Installation view of “Soraya Sharghi: Seven Labours,” 2020. Courtesy of Setareh Gallery.

In raucously colorful large-format paintings, Soraya Sharghi builds her own 21st-century mythology. The artist finds inspiration both in tales of archaic matriarchal societies and by reconfiguring the ancient visual folklores of the East and the West by placing female figures at the centers of these age-old narratives. She infuses these with new life melding them with memories of childhood fairy tales, Persian miniature painting, Japanese anime, and contemporary literature.

Soraya Sharghi’s “Seven Labours” in on view online through May 23, 2020, at Setareh Gallery.

 

Vidya Gastaldon, “J’aurais Voulu Qu’on S’aime Tous” at Wilde

Vidya Gastaldon, Follow Bleunoir (2020). Courtesy of Wilde

Vidya Gastaldon, Follow Bleunoir (2020). Courtesy of Wilde.

An aura of cosmic well-being saturates Vidya Gastaldon’s new paintings and works on paper. Her exhibition “J’aurais Voulu Qu’on S’aime Tous”—a title that translates to “I Wish We All Loved Each Other”—is filled with beams of heavenly light emanating from deity-like figures who appear full of joy and landscapes that radiate with swirls of colors reminiscent of Joseph Stella’s paintings. The images are welcomingly uplifting and joyous without being saccharine.

Vidya Gastaldon’s “J’aurais Voulu Qu’on S’aime Tous” is on view online through May 1, 2020 at Wilde, Geneva. 

 

 Peppi Bottrop, “How Long is Forgotten” Sies + Höke Galerie

Installation view of "How Long Is Forgotten," 2020. Courtesy of Sies + Hoke.

Installation view of “How Long Is Forgotten,” 2020. Courtesy of Sies + Hoke.
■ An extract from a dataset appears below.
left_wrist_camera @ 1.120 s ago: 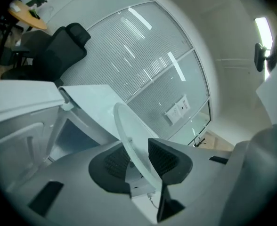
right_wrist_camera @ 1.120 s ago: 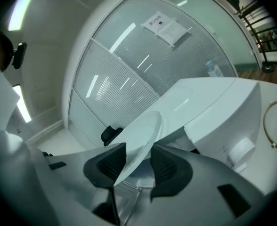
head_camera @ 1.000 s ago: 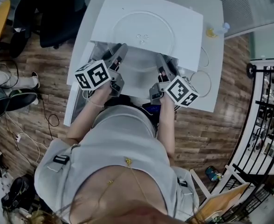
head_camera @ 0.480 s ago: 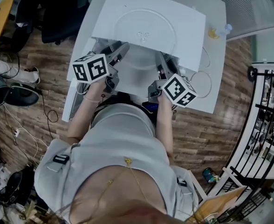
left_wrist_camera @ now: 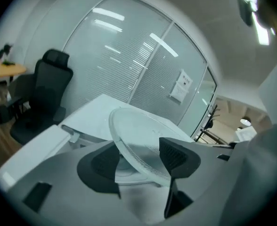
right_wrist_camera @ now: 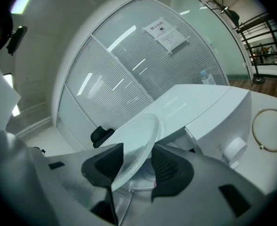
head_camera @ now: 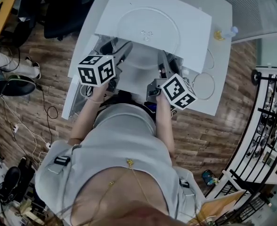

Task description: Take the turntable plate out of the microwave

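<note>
The round clear glass turntable plate (head_camera: pixel 148 29) lies over the top of the white microwave (head_camera: pixel 195 36), its near rim jutting past the front edge. My left gripper (head_camera: pixel 124 48) reaches to the rim's left part. In the left gripper view the plate (left_wrist_camera: pixel 138 135) stands tilted between the jaws, which have just been opening and leave a gap by the left pad (left_wrist_camera: pixel 101 164). My right gripper (head_camera: pixel 162 60) is at the rim's right part. Its jaws have also just been opening, with the plate (right_wrist_camera: pixel 141 135) between them and clear of the right pad (right_wrist_camera: pixel 166 166).
The microwave door (head_camera: pixel 79 93) hangs open at the left. On the white table (head_camera: pixel 218 88) to the right lie two thin rings (head_camera: pixel 204 84) and a small bottle (head_camera: pixel 225 32). A black office chair (left_wrist_camera: pixel 44 98) stands beyond on the wooden floor.
The left gripper has rolled, so its marker cube shows a different face, and its jaws stand wider. The right gripper and the plate have barely shifted.
</note>
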A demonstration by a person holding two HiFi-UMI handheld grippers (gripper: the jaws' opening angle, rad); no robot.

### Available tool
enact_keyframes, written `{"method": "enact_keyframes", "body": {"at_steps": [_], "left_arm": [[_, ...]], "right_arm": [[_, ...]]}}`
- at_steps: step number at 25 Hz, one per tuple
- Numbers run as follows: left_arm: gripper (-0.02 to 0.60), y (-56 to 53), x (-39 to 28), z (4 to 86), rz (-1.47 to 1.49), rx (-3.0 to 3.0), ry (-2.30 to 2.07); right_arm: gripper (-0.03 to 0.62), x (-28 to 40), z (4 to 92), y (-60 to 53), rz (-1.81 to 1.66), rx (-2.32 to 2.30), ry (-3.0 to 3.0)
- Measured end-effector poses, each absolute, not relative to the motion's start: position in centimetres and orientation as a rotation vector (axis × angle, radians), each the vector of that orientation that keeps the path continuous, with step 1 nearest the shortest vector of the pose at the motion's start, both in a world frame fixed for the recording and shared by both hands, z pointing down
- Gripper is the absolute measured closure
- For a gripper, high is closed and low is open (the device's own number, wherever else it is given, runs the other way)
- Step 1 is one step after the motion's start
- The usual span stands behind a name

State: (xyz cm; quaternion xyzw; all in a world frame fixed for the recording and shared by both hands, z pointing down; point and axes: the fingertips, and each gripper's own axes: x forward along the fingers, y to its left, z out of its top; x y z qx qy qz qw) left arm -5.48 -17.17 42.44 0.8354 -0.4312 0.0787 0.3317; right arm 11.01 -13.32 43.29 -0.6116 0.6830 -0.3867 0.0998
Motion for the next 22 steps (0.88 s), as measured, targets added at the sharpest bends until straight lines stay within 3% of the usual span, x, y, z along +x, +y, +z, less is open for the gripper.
{"method": "enact_keyframes", "body": {"at_steps": [22], "left_arm": [[0.295,-17.0,-5.2,41.4,0.284,2.274,-1.222]], "right_arm": [[0.404,11.3,43.4,-13.3,-1.269,-1.879,1.932]]}}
For the artist Peppi Bottrop, memory is an unfinished work to be revisited again and again. Channeling memories of his childhood in the rough industrial districts of the Ruhr—along with the other his cities in which he’s lived (including Düsseldorf, Los Angeles, and Mexico City)—Bottrop paints in the spirit of a flaneur, making unexpected turns in dashing marks on this canvases that are sometimes frenetic, sometimes meanderings, but fundamentally exploratory. In images that act as a cartography of his memory of cities, Bottrop mines his own past not as something to preserve and protect, but as a living entity full of new potential.

 Peppi Bottrop’s “How Long is Forgotten” is on view through May 8, 2020, at Sies + Höke Galerie.